**WHAT YOU NEED TO DO:** The data beneath this task has to be reprinted character for character.

**STORED DATA:**
────

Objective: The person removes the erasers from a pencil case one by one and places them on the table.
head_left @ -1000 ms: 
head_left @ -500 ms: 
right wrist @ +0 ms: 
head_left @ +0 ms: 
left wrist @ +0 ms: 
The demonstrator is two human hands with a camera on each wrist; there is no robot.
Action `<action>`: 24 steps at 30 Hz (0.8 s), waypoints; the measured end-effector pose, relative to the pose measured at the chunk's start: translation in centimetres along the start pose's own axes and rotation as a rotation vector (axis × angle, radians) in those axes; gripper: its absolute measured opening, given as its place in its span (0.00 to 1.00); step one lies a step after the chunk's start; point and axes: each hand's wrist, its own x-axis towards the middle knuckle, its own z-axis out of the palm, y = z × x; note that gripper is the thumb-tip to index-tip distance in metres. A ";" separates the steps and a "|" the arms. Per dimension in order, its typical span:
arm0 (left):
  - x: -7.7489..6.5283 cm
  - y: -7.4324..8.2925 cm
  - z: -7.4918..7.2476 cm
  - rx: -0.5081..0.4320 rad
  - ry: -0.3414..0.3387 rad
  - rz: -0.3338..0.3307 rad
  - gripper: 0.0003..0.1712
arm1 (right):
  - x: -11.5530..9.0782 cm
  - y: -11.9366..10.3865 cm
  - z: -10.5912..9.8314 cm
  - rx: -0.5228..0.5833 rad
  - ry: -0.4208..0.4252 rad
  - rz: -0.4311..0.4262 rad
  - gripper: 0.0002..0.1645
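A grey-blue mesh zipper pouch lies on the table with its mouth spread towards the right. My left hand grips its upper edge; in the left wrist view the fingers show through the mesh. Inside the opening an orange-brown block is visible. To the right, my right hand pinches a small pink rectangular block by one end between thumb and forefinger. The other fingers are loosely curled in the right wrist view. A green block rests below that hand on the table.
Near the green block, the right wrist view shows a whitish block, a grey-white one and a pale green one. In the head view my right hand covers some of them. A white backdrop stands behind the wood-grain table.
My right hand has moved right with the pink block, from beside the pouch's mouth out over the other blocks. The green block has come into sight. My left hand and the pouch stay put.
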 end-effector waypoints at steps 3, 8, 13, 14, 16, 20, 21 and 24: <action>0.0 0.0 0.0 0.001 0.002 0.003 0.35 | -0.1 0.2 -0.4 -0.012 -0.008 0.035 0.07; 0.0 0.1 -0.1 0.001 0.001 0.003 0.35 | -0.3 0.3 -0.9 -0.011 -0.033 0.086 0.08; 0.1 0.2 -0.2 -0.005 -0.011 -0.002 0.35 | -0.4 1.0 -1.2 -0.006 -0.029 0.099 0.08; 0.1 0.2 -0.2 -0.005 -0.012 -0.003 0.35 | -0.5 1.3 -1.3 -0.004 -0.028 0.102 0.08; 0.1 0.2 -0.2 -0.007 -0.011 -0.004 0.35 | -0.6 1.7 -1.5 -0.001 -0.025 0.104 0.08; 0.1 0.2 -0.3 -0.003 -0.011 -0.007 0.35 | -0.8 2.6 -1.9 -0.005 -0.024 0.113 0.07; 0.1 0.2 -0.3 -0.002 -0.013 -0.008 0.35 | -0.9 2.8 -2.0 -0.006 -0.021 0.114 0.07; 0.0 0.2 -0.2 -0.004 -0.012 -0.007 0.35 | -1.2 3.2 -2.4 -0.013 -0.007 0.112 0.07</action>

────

**WRITTEN SOLUTION:**
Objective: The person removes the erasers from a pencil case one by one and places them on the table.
head_left @ -1000 ms: 
head_left @ -500 ms: 
right wrist @ +0 ms: 
head_left @ +0 ms: 
left wrist @ +0 ms: 
The demonstrator is two human hands with a camera on each wrist; there is no robot.
Action `<action>`: 24 steps at 30 Hz (0.8 s), waypoints; the measured end-effector pose, relative to the pose measured at the chunk's start: translation in centimetres along the start pose's own axes and rotation as a rotation vector (axis × angle, radians) in those axes; gripper: its absolute measured opening, given as its place in its span (0.00 to 1.00); step one lies a step after the chunk's start; point and axes: each hand's wrist, its own x-axis towards the middle knuckle, its own z-axis out of the palm, y = z × x; note that gripper is the thumb-tip to index-tip distance in metres. A ";" separates the steps and a "|" the arms. Per dimension in order, its typical span:
arm0 (left):
  - x: -7.7489..6.5283 cm
  - y: -7.4324..8.2925 cm
  - z: -7.4918..7.2476 cm
  - rx: -0.5081..0.4320 rad
  - ry: -0.3414..0.3387 rad
  - rz: -0.3338..0.3307 rad
  - gripper: 0.0003..0.1712
arm1 (right):
  - x: -11.5530..9.0782 cm
  - y: -11.9366..10.3865 cm
  - z: -10.5912..9.8314 cm
  - rx: -0.5228..0.5833 rad
  - ry: -0.4208..0.4252 rad
  - rz: -0.4311..0.4262 rad
  - gripper: 0.0002..0.1645
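A grey-blue mesh zipper pouch lies on the table with its mouth spread towards the right. My left hand grips its upper edge; in the left wrist view the fingers show through the mesh. Inside the opening an orange-brown block is visible. To the right, my right hand pinches a small pink rectangular block by one end between thumb and forefinger. The other fingers are loosely curled in the right wrist view. A green block rests below that hand on the table.
Near the green block, the right wrist view shows a whitish block, a grey-white one and a pale green one. In the head view my right hand covers some of them. A white backdrop stands behind the wood-grain table.
My right hand has moved right with the pink block, from beside the pouch's mouth out over the other blocks. The green block has come into sight. My left hand and the pouch stay put.
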 end-effector waypoints at steps 3, 8, 13, 14, 16, 20, 21 and 24: <action>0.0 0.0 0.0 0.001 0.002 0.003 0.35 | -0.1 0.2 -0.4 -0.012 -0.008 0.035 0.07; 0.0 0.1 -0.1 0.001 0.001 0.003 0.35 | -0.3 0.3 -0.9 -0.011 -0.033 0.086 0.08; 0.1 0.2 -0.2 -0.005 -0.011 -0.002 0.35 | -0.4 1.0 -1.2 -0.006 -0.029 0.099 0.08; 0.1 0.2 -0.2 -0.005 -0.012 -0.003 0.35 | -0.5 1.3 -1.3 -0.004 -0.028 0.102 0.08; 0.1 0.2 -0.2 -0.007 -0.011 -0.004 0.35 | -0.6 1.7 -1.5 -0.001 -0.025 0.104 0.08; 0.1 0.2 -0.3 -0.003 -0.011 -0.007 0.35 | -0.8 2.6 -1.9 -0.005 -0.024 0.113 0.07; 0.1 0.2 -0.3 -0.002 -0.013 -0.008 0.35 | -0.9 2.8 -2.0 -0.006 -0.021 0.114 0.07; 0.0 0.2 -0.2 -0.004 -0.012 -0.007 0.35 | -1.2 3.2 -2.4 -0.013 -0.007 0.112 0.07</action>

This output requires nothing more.